距離を伸ばさない答えは景気よく聞こえない。けれど守れると言った場所だけを守る方が、昨日までのハルヴェインよりは信用できる。
「一里石までで、商売になる荷だけを出す」
ルシアがまとめる。
「空樽、粗布、割れにくい木箱。塩・薬・油・高値の布はまだ出さない」
「フェネル商会は何を出す」
布荷の男が聞いた。
「まだ出しません」
ルシアは笑わなかった。
「出さないのか」
「私が出すと、あなた方は安全だと思う。安全ではない。だからまず、あなた方が損をしても潰れない荷で確かめる」
ここで大商会の荷を先に走らせれば、道の実力より商会名の重さが先に見えてしまう。欲しいのは飾りではなく、誰でも読める小さな実績だった。
「ずるいな」
「商人ですので」
査察官の筆が止まる。
「フェネル商会は、正式契約前に他商人を動かすのですか」
「動かしません。来た人に、何が読めるかを言うだけです」
「実質的には同じでは」
「違います」
ルシアが紙を指で押さえた。
「同じに見えるなら、査察官様の紙には商売が書かれていないのでしょう」
商人たちの視線が査察官へ集まる。査察官は怒らず、筆を伏せてルシアを見た。
「商売とは」
「約束を値段にすることです」
「領の信用を、値段にすると?」
「もう値段は付いています。高すぎて、誰も買わなかっただけです」
三人の商人は手元の紙へ目を落とした。今のハルヴェインは、まだ高すぎる不良品として見られている。それでも値段を下げる方法が、ようやく紙の上に置かれ始めた。
「税が決まる日は」
メイナが小さく聞いた。最後の空欄だ。ここを埋めなければ銅貨二枚はいつまでも預かり金のままになり、預かりが長引けば別の税と変わらなくなる。
「三日後」
ミリアが言った。
エルクが振り向く。「早くないか」
「遅ければ、古い通り賃が戻ります」
査察官の筆が動く。
「三日後、正式通行税第一案」
「第一案です。決定ではありません」
「王都への報告には、第一案提出日と書きます」
ミリアは頷いた。「お願いします」
四つの空欄がひとつずつ埋まった。支払い日は通行時半額と戻り確認時半額。損をした時の相手は、守る距離内の停止なら領、対象外なら商人。護衛が守る距離は門から水桶置き場、一里石までで戻りも同じ。税が決まる日は三日後に第一案。
メイナが読み上げると、布荷の男が紙を見た。
「これなら、空樽からだ」
空樽の女が笑う。
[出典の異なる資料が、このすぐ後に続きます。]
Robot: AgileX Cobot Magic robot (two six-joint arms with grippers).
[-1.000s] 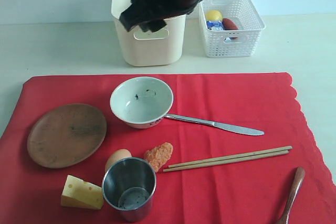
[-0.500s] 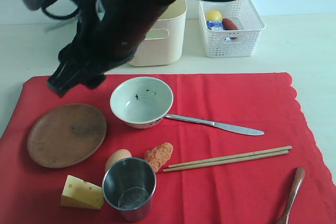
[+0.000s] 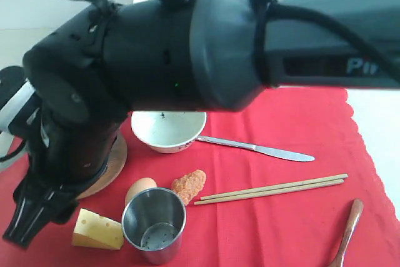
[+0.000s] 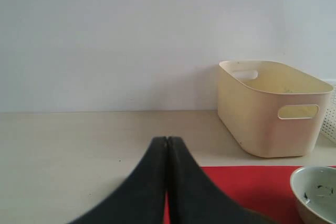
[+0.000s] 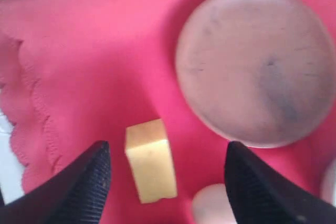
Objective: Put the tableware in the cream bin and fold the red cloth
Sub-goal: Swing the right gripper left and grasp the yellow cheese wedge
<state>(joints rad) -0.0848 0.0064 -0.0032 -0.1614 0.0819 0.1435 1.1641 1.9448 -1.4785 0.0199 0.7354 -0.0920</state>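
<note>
Pale worktop, red cloth spread flat. Right gripper, jaws wide and empty, has swung from over the cream bin to above cheese wedge beside wooden plate; plate likely next. Left gripper closed, empty.

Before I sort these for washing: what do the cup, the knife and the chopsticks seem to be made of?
Cup: likely steel, brushed grey wall with dull reflections. Knife: metal, probably steel, polished, bright glint along the blade. Chopsticks: pale wood or bamboo, matte, no shine; which one I cannot tell.
</note>
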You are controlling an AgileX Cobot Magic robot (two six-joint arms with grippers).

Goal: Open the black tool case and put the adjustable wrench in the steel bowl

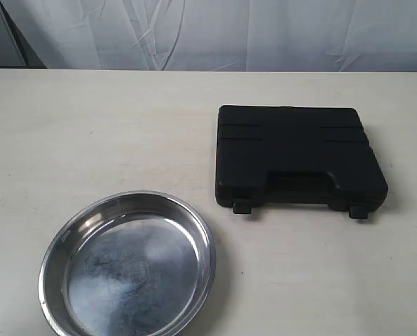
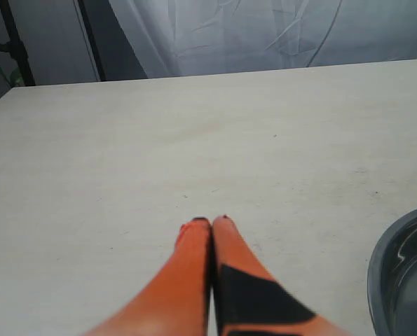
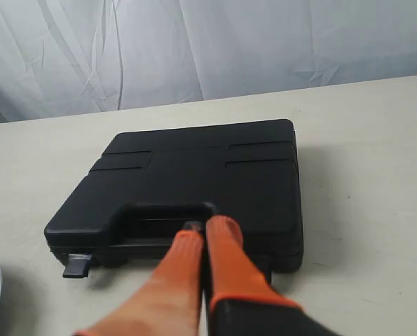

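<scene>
The case (image 1: 292, 154) lies shut on the table (image 1: 89, 126), well apart from the bowl (image 1: 127, 262). The wrench is not visible (presumably inside). Two latches (image 1: 242, 207) jut from its near edge. The right gripper (image 3: 205, 229) is empty, fingers pressed together, aimed at the handle slot (image 3: 159, 213). The left gripper (image 2: 209, 222) is likewise closed and empty, over bare table. Lifting the lid without bracing could slide or tip the case, spilling its contents.
</scene>
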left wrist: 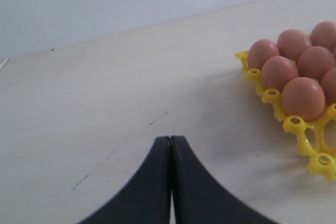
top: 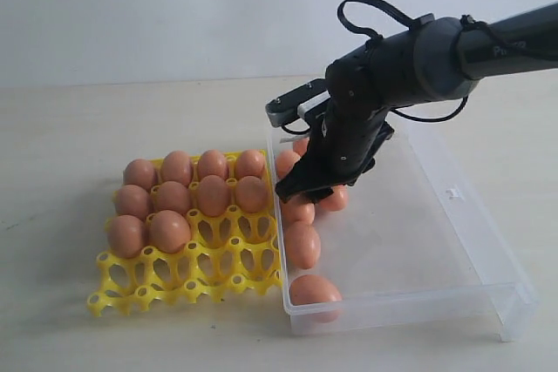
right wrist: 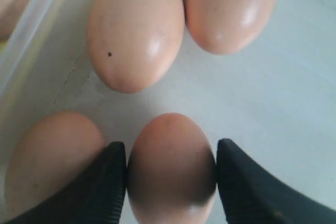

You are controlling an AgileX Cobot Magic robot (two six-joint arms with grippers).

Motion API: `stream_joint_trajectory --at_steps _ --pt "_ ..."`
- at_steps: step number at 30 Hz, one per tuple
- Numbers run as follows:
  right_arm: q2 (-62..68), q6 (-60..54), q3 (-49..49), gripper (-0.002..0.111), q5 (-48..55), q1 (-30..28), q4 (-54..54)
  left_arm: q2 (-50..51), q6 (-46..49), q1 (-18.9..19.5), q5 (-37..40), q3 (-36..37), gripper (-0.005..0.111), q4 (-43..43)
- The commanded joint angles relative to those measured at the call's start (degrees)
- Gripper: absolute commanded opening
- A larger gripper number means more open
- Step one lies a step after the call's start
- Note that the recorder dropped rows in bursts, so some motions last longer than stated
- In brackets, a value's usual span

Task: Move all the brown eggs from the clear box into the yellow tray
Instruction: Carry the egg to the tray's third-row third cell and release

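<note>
The yellow tray [top: 187, 280] lies left of the clear box [top: 410, 307] and holds several brown eggs [top: 212, 195] in its far rows. More brown eggs [top: 302, 244] lie along the box's left wall. My right gripper [top: 309, 189] reaches down into the box. In the right wrist view this gripper [right wrist: 171, 148] is shut on one brown egg [right wrist: 170, 169], with a finger pressed to each side. Another egg [right wrist: 50, 156] lies right beside one finger, and two more [right wrist: 135, 30] lie ahead. My left gripper [left wrist: 170, 139] is shut and empty over bare table beside the tray [left wrist: 294, 124].
The tray's near rows of cups [top: 235, 259] are open. The right half of the box floor [top: 410, 224] holds no eggs. The box's left wall [right wrist: 29, 40] runs close by the eggs near my right gripper. The left arm is out of the exterior view.
</note>
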Motion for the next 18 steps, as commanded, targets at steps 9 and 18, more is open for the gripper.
stream_joint_trajectory --at_steps 9,18 --pt "-14.6 -4.1 6.5 0.0 -23.8 2.2 12.4 -0.3 0.0 -0.1 -0.4 -0.2 0.0 -0.1" --pt "-19.6 4.7 28.0 0.0 -61.6 10.8 9.9 -0.3 0.0 -0.1 -0.4 -0.2 0.0 -0.1"
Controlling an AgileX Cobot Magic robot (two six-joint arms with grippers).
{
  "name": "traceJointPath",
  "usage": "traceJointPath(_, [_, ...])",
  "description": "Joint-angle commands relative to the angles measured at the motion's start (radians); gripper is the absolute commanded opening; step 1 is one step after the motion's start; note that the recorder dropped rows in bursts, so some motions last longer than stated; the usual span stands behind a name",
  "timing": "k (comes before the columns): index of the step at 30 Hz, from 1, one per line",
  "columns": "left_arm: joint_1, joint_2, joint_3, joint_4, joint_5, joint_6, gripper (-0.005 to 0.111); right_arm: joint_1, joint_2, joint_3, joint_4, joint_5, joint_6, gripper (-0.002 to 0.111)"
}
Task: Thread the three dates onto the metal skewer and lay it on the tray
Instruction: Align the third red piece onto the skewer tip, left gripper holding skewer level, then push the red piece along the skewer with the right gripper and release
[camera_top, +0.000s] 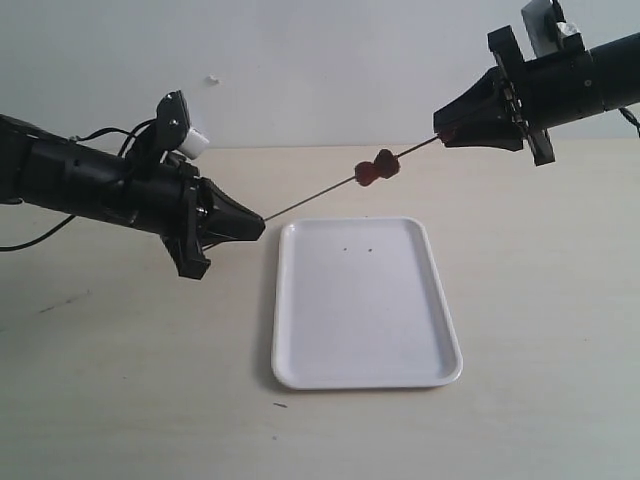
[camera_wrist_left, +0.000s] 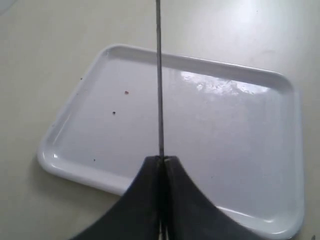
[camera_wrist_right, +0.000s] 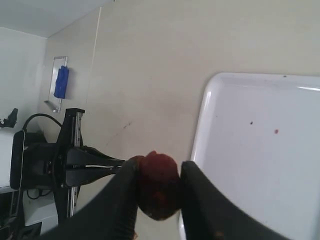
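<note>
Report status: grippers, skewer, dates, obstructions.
Left gripper shut on skewer end. Right gripper shut on third date at the other end. Two dates threaded mid-skewer, not yet on tray. No obstruction seen.

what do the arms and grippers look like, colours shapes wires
The left arm and right arm are matte black, thick tubes. The left gripper and right gripper each taper to a black pointed wedge of two curved fingers. A small white camera block sits on each wrist. Thin black cables loop by the left arm. No markings visible.
</note>
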Motion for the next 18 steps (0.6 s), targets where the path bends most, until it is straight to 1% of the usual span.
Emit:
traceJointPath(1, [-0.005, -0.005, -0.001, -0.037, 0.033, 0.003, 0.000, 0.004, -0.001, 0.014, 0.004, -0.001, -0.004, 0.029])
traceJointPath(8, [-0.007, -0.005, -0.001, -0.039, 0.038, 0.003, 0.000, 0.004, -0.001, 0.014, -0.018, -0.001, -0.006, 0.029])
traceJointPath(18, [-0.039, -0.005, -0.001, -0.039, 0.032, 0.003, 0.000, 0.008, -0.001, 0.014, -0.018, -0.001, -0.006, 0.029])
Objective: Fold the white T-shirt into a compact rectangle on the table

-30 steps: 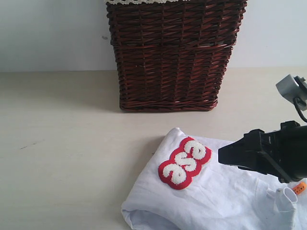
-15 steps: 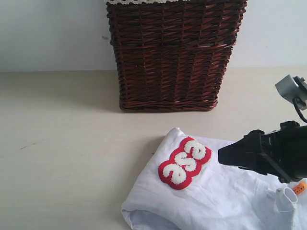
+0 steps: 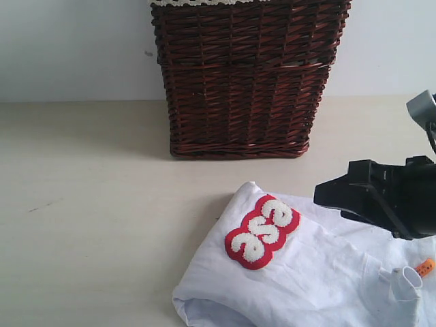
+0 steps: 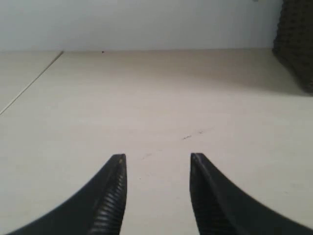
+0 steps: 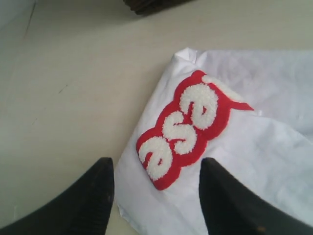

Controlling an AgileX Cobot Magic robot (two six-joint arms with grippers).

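There is one white T-shirt [image 3: 320,272]. Three fuzzy white letters [image 3: 263,229] show on it. There is one small orange tag [image 3: 426,266]. There is one brown wicker basket [image 3: 245,82]. There is one desk [image 3: 88,204]. There are two black tools, the left tool [image 4: 157,161] and the right tool [image 5: 156,164]. Each tool has two fingers [image 4: 111,196].
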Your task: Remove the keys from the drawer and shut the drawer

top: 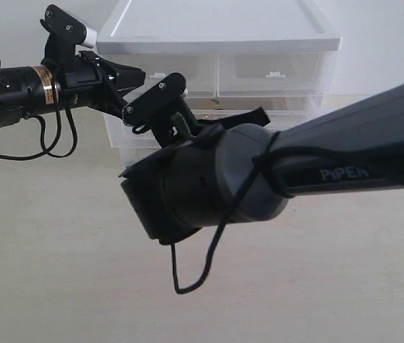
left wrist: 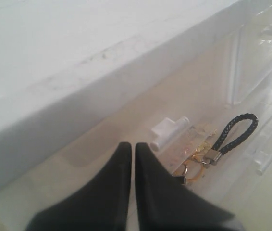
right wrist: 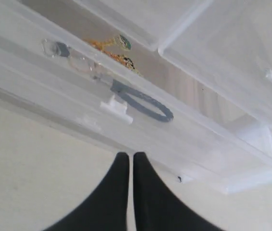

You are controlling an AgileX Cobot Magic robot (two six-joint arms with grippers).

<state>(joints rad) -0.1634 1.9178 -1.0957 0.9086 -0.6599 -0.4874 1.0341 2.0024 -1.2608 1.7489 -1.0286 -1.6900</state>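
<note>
Our right gripper [right wrist: 128, 155] has its jaws pressed together on nothing, tips just short of the drawer [right wrist: 54, 86] front, near its tab handle [right wrist: 116, 107]. Beyond the tips the keys [right wrist: 118, 88] lie inside, strap nearest, gold further in. We judge the jaws must part first. Our left gripper [left wrist: 130, 144], likewise closed and empty, hovers alongside, probably reserved for pushing.
</note>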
「うちの樽だよ」
「先に割れても痛くない」
「割ったら痛いよ」
若い商人が小さく手を上げる。
「木箱は、二つだけなら」
そこで初めてルシアが笑った。
「では、商人控えを三枚。門控えを三枚。新台帳控えを一枚」
「フェネル商会の控えは」
査察官が聞いた。
「まだいりません」
ルシアは答える。
「私の名は、次の紙に載せます」
次の紙と聞いて、三人の商人がルシアを見た。商会主がまだ荷を出さないのに次の紙へ名を置くと言ったのは、逃げる商人の言い方ではない。
門の外で、空樽の荷車が小さく前へ出た。支払い日を書いた紙が風で揺れる。
査察官の筆は、その揺れまで記録するように動いていた。